Managing your genetic expression
On the Beyond Age podcast, leading alternative medicine expert, Bryce Wylde shared about the powerful biohacking practice of nutrigenomics. Nutrigenomics focuses on how food and genes interact. It involves having your DNA tested by a specialized lab and looking at certain genes in your DNA.
“You can’t alter your DNA. It’s what mom and dad have dealt you in this game of life. However, you can manage your genetic expression,” explains Wylde. But you can test your DNA to reveal your genetic aptitude and do something about it.
Once you have your findings, you can adjust your diet and add certain supplements to your routine that can help manage the genetic expression of some of these genetic traits.
“DNA is a wonderful thing. There are dozens and dozens of genes that we look at with the notion that you can’t change your DNA but you can manage or modify your genetic expression should you be predisposed to high degrees of anxiety and stress from a genetic place, for example.”
The power of a (really) cold shower
If you’re ready to get cold, then cold exposure is your biohacking method. Cold exposure involves immersing yourself in water that is typically below 15°C (59°F) for a maximum of fifteen minutes. This could be achieved with an ice bath, cold plunging, a freezing shower, or swimming in open water.
A review conducted in 2020 found that cold water exposure can positively affect your cardiovascular, immune, and endocrine systems and your mental health. Another study looked at people with type 2 diabetes and found that acute and repeated cold exposure improved insulin sensitivity and reduced fasting glycemia.
However, there are severe risks to cold water exposure including frostbite and hypothermia, and it should always be done under the supervision of a trained professional—an acclimatization program will ensure you can build up your tolerance safely.
Trying a biohack
The world of biohacking is still in its infancy, and people will continue to try to push their experiments to the extreme—remember that there is always a risk that comes with any new biohack, as there is no institution regulating biohacking and biohackers.
Remember, health is very personalized and what works for one person, won’t necessarily work for another. When you decide to try biohacking, approach it as a trial-and-error experiment—not every biohack is going to work for every individual. So have some fun experimenting!
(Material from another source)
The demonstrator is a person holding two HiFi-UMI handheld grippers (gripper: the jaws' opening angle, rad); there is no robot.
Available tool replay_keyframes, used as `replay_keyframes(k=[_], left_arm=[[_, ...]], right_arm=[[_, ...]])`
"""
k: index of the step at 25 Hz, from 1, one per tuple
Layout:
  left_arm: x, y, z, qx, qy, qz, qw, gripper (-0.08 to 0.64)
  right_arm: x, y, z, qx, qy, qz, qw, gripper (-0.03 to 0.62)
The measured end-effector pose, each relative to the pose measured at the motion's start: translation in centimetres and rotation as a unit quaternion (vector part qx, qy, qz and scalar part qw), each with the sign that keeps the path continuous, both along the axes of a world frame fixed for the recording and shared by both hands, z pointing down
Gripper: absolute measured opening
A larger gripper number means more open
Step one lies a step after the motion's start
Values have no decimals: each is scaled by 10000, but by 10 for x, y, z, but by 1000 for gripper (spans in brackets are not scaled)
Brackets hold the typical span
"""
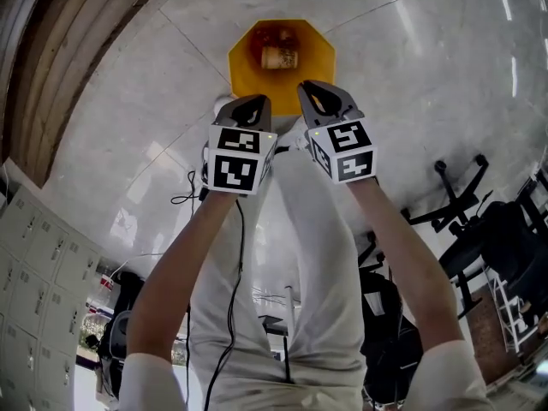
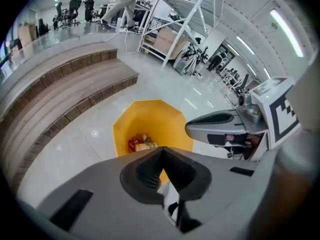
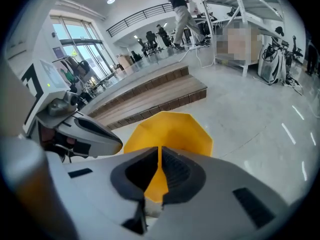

Additionally, you must remember that biohacks aren’t a replacement for foundational healthy habits. Biohacking isn’t the magic solution to your health and well-being journey—biohacks should be used alongside other healthy lifestyle behaviours.
That being said, there are so many biohacks that have been tried and tested for years.
With so many accessible avenues, anyone can incorporate biohacking into their life. These small, incremental changes—from taking supplements to meditation—can help you live a longer, healthier life.
Please always check with a medical professional to ensure these strategies are right for you.
Other resources you may be interested in:
1 Telomeres are the protective caps on the ends of chromosomes that shorten as we age. Meditation has been found to regulate this process which slows down the cognitive aging process.
2 Intermittent fasting isn’t for everyone. If you’re considering intermittent fasting, consult with a nutritionist or other health professional before you start a new dietary regime.